*** Begin section ***
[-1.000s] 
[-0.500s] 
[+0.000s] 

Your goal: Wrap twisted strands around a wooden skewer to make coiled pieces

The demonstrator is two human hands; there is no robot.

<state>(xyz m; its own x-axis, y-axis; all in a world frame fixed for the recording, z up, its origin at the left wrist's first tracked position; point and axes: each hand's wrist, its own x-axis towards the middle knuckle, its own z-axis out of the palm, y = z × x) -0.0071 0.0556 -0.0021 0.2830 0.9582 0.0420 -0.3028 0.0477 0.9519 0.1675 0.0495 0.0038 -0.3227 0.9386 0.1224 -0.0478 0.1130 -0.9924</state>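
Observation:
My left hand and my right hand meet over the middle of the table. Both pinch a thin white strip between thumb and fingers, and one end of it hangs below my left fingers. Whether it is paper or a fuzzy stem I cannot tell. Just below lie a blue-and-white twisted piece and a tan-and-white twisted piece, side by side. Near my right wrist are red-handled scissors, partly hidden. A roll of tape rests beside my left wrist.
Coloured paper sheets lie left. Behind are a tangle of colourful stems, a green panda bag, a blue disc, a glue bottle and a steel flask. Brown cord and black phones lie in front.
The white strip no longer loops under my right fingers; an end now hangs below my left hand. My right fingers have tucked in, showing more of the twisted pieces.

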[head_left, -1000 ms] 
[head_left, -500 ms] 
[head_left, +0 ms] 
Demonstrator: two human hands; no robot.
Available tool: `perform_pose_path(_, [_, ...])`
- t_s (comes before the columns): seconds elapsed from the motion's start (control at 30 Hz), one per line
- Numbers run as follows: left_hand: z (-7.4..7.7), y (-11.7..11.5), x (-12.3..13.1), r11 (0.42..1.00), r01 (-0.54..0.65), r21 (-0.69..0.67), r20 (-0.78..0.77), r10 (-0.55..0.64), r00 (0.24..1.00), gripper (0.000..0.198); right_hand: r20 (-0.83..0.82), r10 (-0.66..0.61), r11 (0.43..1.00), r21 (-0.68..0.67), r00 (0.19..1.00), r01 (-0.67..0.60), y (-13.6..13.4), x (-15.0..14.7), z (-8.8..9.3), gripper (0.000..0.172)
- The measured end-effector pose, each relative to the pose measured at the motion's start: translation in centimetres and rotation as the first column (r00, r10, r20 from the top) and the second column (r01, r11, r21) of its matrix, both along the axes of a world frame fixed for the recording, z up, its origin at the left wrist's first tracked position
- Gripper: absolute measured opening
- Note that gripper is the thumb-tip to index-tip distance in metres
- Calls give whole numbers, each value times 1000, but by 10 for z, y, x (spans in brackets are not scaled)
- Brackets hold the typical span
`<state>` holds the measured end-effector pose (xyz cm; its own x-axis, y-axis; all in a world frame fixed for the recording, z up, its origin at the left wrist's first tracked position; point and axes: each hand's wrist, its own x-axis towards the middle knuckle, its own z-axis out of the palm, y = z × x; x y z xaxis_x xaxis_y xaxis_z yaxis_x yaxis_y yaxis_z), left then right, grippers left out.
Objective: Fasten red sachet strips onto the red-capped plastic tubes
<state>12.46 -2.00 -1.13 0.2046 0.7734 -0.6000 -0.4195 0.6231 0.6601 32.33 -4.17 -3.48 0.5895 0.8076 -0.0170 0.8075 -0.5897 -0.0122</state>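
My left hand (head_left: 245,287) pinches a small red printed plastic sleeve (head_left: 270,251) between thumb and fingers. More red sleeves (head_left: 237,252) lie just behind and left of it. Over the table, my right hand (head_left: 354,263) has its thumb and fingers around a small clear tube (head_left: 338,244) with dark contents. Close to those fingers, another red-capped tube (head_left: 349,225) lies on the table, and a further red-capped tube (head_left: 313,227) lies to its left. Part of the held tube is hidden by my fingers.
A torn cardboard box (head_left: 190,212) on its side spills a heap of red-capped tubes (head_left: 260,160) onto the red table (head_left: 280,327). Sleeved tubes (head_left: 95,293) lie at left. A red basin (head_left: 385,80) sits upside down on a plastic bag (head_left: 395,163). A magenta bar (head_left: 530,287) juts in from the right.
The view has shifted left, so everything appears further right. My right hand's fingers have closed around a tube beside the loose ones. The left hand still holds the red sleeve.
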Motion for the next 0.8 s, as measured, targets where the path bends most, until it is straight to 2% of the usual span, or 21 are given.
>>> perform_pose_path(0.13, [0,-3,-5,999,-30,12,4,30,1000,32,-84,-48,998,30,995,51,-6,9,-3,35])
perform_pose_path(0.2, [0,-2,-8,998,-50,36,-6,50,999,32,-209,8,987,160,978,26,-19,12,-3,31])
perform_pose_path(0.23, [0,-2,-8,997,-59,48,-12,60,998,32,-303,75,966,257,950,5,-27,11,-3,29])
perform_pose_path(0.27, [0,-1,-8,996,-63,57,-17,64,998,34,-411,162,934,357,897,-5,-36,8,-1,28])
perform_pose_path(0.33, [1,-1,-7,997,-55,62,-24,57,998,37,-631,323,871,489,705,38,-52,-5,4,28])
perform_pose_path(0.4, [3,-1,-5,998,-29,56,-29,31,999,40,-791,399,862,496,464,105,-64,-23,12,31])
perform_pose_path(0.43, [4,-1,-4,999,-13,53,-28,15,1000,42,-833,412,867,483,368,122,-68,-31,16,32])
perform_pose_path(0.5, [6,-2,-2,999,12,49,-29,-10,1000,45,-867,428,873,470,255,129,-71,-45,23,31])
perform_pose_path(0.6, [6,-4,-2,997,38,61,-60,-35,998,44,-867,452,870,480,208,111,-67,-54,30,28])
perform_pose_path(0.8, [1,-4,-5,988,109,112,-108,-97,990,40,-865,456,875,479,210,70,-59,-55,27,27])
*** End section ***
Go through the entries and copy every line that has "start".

- t_s (comes before the columns): seconds elapsed from the motion's start (control at 30 Hz), one per line
- The measured end-effector pose, each relative to the pose measured at the motion's start: translation in centimetres and rotation as the first column (r00, r10, r20 from the top) and the second column (r01, r11, r21) of its matrix, both along the axes of a world frame fixed for the recording, z up, its origin at the left wrist's first tracked position

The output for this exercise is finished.